はじめに

バンガード社も世界分散を推奨している

世界で最初に個人向けインデックスファンドを創設したバンガード社は、「Vanguard economic and market outlook:2022」にて、今後10 年間の米国株全体の平均リターンは米国を除く世界株式の平均リターンに劣ると予測しています。具体的に言えば、米国全体の平均リターンは3.3%で、ボラティリティは16.7%。米国を除く世界株の平均リターンは6.2%、ボラティリティは18.4%としています。

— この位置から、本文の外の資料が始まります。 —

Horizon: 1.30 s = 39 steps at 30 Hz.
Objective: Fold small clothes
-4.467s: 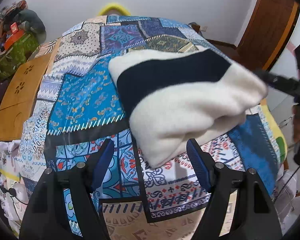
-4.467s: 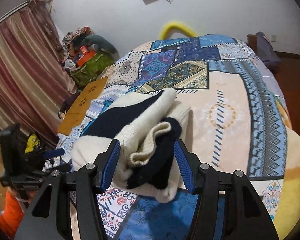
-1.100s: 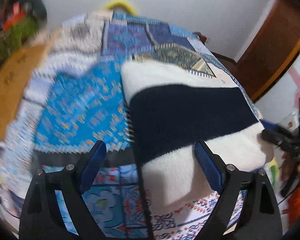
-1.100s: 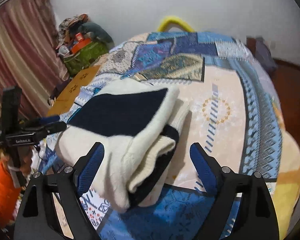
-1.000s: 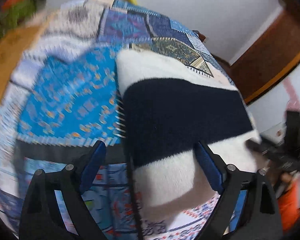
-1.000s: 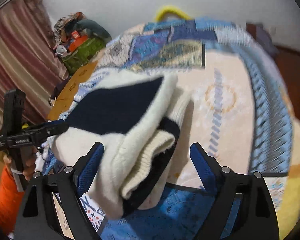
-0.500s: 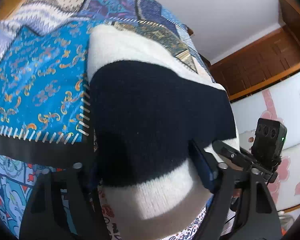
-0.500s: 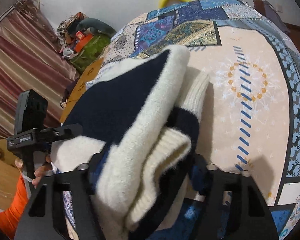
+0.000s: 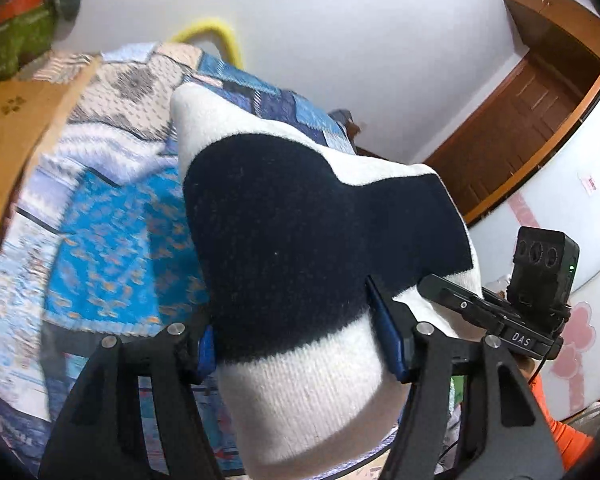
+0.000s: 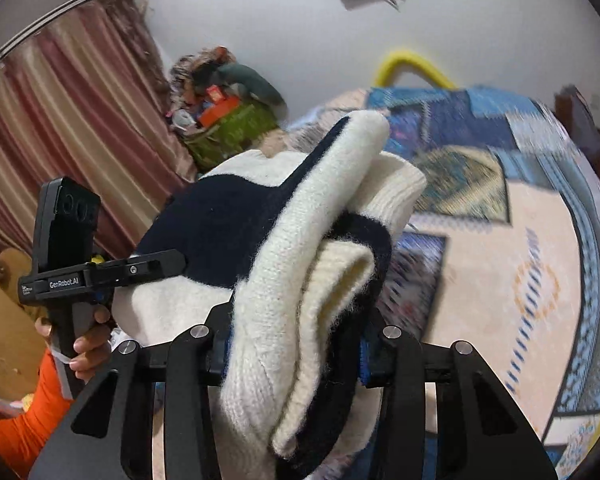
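A folded cream and navy knit sweater point(image 9: 300, 248) is held up off the patchwork bedspread point(image 9: 112, 216) between both grippers. My left gripper point(image 9: 300, 340) is shut on one end of the folded sweater. My right gripper point(image 10: 296, 348) is shut on the other end, where the stacked layers point(image 10: 324, 264) show edge on. The left gripper also shows in the right wrist view point(image 10: 140, 268), and the right gripper in the left wrist view point(image 9: 472, 304).
The bed point(image 10: 520, 264) fills the middle. A wooden board point(image 9: 12, 120) lies along its left side. A pile of bags and boxes point(image 10: 228, 116) stands by the striped curtain point(image 10: 60, 128). A wooden door point(image 9: 520, 120) is at the right.
Both grippers have closed on the folded sweater's ends and lifted it off the bed. The views have tilted up towards the wall.
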Each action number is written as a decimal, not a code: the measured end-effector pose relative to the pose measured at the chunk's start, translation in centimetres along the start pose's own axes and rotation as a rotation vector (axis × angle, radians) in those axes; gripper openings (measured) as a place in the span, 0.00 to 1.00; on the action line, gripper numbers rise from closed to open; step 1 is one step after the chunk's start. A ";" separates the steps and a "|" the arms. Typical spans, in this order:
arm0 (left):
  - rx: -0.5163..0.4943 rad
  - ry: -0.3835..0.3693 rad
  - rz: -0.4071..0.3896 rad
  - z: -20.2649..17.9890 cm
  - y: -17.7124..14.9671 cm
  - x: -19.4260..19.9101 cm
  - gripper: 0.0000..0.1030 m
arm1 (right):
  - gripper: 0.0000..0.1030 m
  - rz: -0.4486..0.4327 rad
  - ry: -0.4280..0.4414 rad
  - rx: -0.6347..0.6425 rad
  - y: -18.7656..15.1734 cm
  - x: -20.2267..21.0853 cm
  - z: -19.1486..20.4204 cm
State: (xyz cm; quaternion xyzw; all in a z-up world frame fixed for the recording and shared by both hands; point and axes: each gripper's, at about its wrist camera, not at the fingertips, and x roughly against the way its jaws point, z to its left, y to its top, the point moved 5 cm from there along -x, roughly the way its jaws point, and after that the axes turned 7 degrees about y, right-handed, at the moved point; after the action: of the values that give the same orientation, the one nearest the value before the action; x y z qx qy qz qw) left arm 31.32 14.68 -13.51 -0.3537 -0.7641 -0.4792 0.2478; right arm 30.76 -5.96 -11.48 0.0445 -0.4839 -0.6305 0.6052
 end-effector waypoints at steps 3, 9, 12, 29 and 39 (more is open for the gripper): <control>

また、「ヘッジファンドの帝王」と呼ばれ「オール・ウェザー戦略」や個人投資家向けの「オール・シーズンズ戦略」をつくったレイ・ダリオ氏が、新著『Principles for Dealing with the Changing World Order : Why Nations Succeed and Fail(未邦訳)』で、米国の衰退を示唆していることも見逃せません。過去何百年の歴史サイクルを踏まえ、覇権国の変遷を示し、米国の覇権が中国に取って代わられる可能性を示しています。実際、米国の過剰債務や極端な貧富の差の拡大といった問題は、米国の衰退を推進する可能性があります。

最後に、世界的な機関投資家を見ても、徐々に国際分散にシフトさせていることがわかります。イェール大学の2021年度レポートによると、国内の株式は2.25%、世界株式に11.75%と、米国の大学基金も米国株に集中させてはいません。

参照した『イェール大学流投資術』では、ポートフォリオに米国外の株式を組み入れる分散を推奨しています。外国株式のリターンと米国株式のリターンは異なる要因によって動くため、たとえ相関性が近年高まっているとしても、分散効果を発揮してくれるのです。